**Task to carry out:**
Repeat, word for word and with nothing added, each line from the one containing "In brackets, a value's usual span" to the final line of the data, keeping both ends. Pictures are not part of the copy.

**Supplied data:**
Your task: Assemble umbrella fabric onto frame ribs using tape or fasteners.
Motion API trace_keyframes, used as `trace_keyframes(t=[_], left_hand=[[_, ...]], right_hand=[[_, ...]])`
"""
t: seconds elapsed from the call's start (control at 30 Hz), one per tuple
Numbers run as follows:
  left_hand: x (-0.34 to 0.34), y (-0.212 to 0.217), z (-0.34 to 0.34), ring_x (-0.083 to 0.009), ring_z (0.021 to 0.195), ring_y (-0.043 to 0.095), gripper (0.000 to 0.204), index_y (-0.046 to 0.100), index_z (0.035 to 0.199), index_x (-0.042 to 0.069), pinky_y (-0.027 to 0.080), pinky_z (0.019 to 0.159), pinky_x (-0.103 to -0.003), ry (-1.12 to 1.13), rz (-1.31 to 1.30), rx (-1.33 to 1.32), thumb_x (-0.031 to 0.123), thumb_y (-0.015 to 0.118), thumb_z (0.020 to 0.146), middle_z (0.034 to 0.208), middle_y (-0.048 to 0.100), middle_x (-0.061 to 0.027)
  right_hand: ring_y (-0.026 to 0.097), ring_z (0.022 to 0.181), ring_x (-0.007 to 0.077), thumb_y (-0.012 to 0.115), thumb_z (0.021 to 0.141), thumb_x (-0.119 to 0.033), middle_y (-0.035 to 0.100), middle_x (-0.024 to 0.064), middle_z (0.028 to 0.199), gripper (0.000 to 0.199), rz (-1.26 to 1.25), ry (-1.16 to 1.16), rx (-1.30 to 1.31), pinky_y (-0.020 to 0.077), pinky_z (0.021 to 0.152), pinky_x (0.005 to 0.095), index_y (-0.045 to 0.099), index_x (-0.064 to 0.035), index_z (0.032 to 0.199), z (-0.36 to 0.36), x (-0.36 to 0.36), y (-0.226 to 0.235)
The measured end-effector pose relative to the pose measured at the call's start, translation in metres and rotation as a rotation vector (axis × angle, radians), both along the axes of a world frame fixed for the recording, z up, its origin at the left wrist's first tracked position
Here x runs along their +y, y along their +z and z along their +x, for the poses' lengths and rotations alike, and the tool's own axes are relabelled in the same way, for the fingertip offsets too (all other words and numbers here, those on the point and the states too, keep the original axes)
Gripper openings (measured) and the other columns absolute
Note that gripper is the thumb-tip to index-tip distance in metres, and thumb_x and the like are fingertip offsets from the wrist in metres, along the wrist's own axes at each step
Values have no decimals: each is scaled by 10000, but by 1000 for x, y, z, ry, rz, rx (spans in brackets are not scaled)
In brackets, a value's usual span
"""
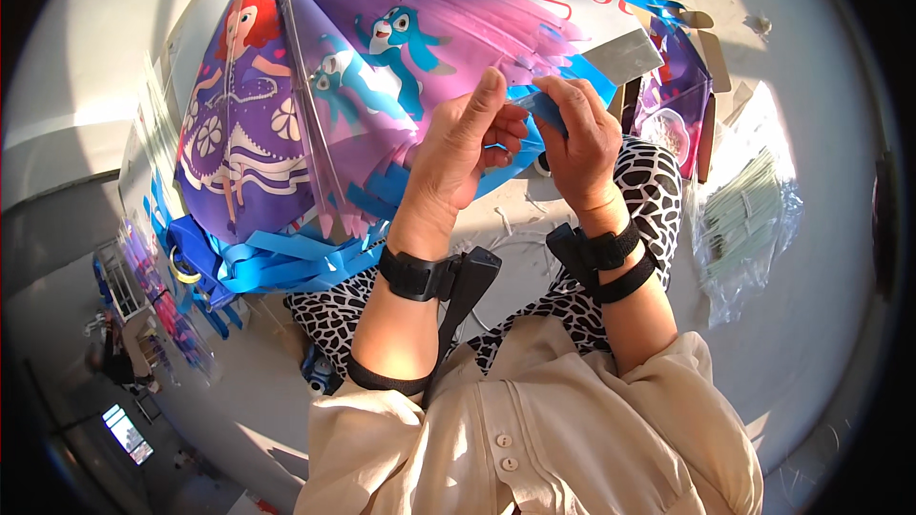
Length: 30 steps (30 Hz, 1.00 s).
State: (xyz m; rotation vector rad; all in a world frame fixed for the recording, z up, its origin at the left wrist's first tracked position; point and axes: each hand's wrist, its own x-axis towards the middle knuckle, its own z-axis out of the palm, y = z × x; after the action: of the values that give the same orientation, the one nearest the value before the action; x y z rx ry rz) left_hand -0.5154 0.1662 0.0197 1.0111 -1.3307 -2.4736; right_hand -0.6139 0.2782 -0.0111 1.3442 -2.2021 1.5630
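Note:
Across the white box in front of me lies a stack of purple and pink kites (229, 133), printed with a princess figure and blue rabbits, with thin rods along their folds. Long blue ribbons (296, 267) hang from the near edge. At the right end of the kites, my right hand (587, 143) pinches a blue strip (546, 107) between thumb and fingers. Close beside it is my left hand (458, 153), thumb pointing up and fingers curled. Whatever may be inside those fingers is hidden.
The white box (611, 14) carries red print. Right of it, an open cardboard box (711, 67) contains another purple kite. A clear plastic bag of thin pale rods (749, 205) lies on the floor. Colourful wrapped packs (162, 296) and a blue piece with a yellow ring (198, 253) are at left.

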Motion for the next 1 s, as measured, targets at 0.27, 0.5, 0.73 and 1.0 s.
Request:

**Written solution:**
In brackets, a value's usual span
"""
Length: 30 steps (30 Hz, 1.00 s).
State: (xyz m; rotation vector rad; all in a world frame fixed for the recording, z up, its origin at the left wrist's first tracked position; point and axes: each hand's wrist, its own x-axis towards the middle knuckle, its own z-axis out of the palm, y = z × x; after the action: of the values that give the same orientation, the one nearest the value before the action; x y z rx ry rz) left_hand -0.5154 0.1662 0.0197 1.0111 -1.3307 -2.4736; right_hand -0.6139 0.2782 -0.0111 1.3442 -2.2021 1.5630
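Note:
Across the white box in front of me lies a stack of purple and pink kites (229, 133), printed with a princess figure and blue rabbits, with thin rods along their folds. Long blue ribbons (296, 267) hang from the near edge. At the right end of the kites, my right hand (587, 143) pinches a blue strip (546, 107) between thumb and fingers. Close beside it is my left hand (458, 153), thumb pointing up and fingers curled. Whatever may be inside those fingers is hidden.
The white box (611, 14) carries red print. Right of it, an open cardboard box (711, 67) contains another purple kite. A clear plastic bag of thin pale rods (749, 205) lies on the floor. Colourful wrapped packs (162, 296) and a blue piece with a yellow ring (198, 253) are at left.
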
Motion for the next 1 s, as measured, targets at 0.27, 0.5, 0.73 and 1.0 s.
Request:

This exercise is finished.